El ecosistema se ve ligeramente alterado con la llegada repentina de una chica afroamericana que se refugia en las minas escapando del desastre exterior que ha extinguido casi toda la vida en el planeta.
El referido compendio biográfico establece una conexión discursiva entre esta The End y el díptico documental que componen The Art of Killing y La mirada del silencio en las que el director miraba de frente (y confrontaba) a algunos de los responsables del genocidio indonesio liderado por Suharto.
Aquí Oppenheimer se coloca en el terreno de la ficción, pero su querencia por la estética desbordante se mantiene intacta, aunque ese desbordamiento tienda hacía lo gris y lo parsimonioso. En este caso, el modelo elegido no es otro que el musical clásico, cantado y sin apenas coreografías, en una película surcada por discretos números filmados casi siempre en plano secuencia en los que los personajes exhiben sus sentimientos, aquellos que (se) esconden cuando la palabra no viene acompañada por el score.
Olvídense de cualquier afán de espectacularidad: el aislamiento y la soledad piden ritmos mortecinos y el cineasta texano no traiciona su propio planteamiento, lo que hace que ver The End sea como atravesar la Eyre Highway (1675 kilómetros en línea recta) con un Simca 1000.
La elección de un género casi extinto, las referencias pictóricas y los continuos intentos del padre por reparar su terrible pasado parecen hablarnos del refugio que suponen determinadas ficciones cuando ya no queda nada. La ominosa metáfora no deja de tener su lucidez, solo que la arbitraria duración, que resuelve de un plumazo y atropelladamente sus pequeños conflictos en un apresurado último acto, hará que buena parte del público desee que la promesa de ese final que anticipa el título llegue mucho más pronto de lo que lo hace.

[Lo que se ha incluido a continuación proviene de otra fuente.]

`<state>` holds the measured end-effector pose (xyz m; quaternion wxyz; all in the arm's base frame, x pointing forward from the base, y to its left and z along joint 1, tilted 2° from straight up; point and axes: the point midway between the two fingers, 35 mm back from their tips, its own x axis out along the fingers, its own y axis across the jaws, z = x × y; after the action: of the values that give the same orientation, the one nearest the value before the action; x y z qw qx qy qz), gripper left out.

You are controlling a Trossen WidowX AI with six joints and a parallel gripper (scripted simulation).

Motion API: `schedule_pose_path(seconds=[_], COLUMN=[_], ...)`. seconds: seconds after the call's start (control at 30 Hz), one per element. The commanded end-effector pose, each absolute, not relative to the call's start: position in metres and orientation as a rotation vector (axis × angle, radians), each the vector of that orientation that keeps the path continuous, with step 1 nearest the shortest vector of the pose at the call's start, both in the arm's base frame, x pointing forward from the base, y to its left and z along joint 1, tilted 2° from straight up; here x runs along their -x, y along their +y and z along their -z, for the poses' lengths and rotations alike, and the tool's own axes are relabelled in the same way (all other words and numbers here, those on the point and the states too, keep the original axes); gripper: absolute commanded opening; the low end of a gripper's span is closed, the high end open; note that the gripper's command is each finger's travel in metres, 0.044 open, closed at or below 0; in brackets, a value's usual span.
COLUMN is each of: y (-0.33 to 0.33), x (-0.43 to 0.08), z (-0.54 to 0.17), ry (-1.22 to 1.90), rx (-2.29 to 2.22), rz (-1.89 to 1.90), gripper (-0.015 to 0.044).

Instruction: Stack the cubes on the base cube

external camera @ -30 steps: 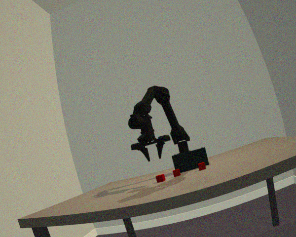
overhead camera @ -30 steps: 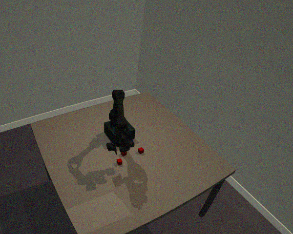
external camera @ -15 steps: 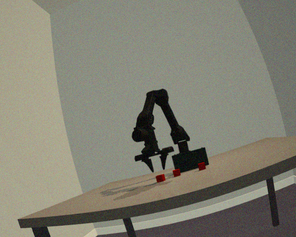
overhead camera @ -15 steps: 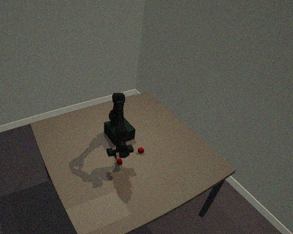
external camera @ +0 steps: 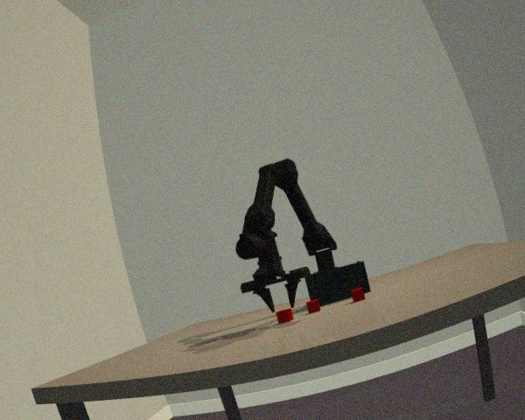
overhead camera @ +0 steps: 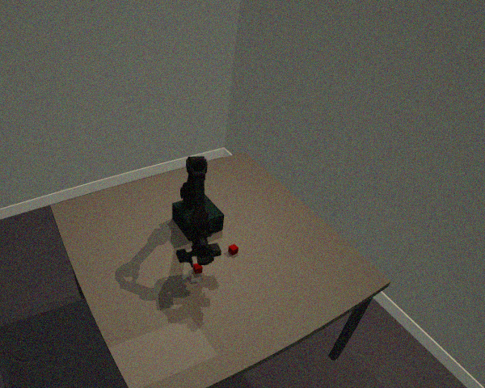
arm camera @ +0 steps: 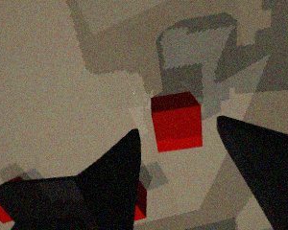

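Three small red cubes lie on the table. The front cube (overhead camera: 197, 267) (external camera: 284, 315) (arm camera: 177, 122) sits between and just ahead of my fingertips. My gripper (overhead camera: 199, 259) (external camera: 282, 306) (arm camera: 177, 128) is open and empty, hanging low right over this cube, not touching it. The middle cube (external camera: 312, 305) (arm camera: 140, 201) is hidden under the gripper in the top view, and in the wrist view it is partly hidden behind my left finger. The third cube (overhead camera: 233, 249) (external camera: 358, 294) lies apart, beside the arm's base. I cannot tell which cube is the fixed base.
The arm's dark base block (overhead camera: 179, 215) (external camera: 339, 282) stands right behind the cubes on the brown table (overhead camera: 297, 271) (external camera: 434, 289). Walls stand behind the table on two sides. The table edges are far from the cubes.
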<state>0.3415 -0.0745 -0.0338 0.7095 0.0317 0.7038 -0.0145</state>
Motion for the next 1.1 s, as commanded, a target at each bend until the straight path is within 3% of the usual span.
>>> schedule_pose_path(seconds=[0.0,0.23,0.43,1.07], y=[-0.075,-0.074,-0.074,-0.076], x=[-0.339,-0.339,-0.339,-0.344], z=[0.043,0.052,0.052,0.008], ry=[1.57,1.57,1.57,1.569], rx=[-0.065,-0.066,-0.066,-0.065], rz=[0.034,0.034,0.034,0.034], gripper=[0.0265,0.0265,0.0107,0.0105])
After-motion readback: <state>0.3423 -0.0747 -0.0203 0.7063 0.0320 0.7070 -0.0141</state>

Si Oppenheimer da un salto sin red que, muy probablemente, haga que The End sea veneno para la taquilla, la chilena Maite Alberdi se pasa a la ficción con una historia basada en hechos reales. En el comedor del hotel Crillón, la escritora María Carolina Geel (Francisca Lewin) le descerraja cinco tiros a su amante e inmediatamente es detenida y puesta a disposición del juez. El lugar de la otra, que nos contará todo ese proceso ocurrido en 1955, está en las antípodas de la frescura que rezumaba, por ejemplo, El agente topo (Maite Alberdi, 2020).
Las estrechuras vitales que oprimen el espíritu afanoso de una secretaria judicial que termina semiabandonando a su marido, a sus dos hijos y un hogar tan espacioso como un cerillero para acomodarse en el amplio departamento de la procesada están filmados como una telenovela de época de cadena generalista. Todo luce antiguo, desde los decorados hasta esos desenfoques parciales de la imagen.
La intriga carece de todo interés, se torna repetitiva cuando los testigos reiteran las mismas confesiones mirando a cámara en una sucesión de banalidades que nada aportan al desarrollo de la película y que ocupan buena parte de su primer tramo.
Tampoco incorpora grandes revelaciones la pequeña odisea de emancipación de Mercedes (Elisa Zulueta), cuya actuación es el sostén de esta obra inocua y plana que, en España, podría disputarle el liderazgo de la franja vespertina a La promesa y La moderna. Así que no sería descartable, dicho esto sin un ápice de ironía, que Netflix terminase reconvirtiendo este largometraje en una miniserie a la que, en virtud de una fórmula ampliamente testada, no le faltarían adeptos. Al tiempo.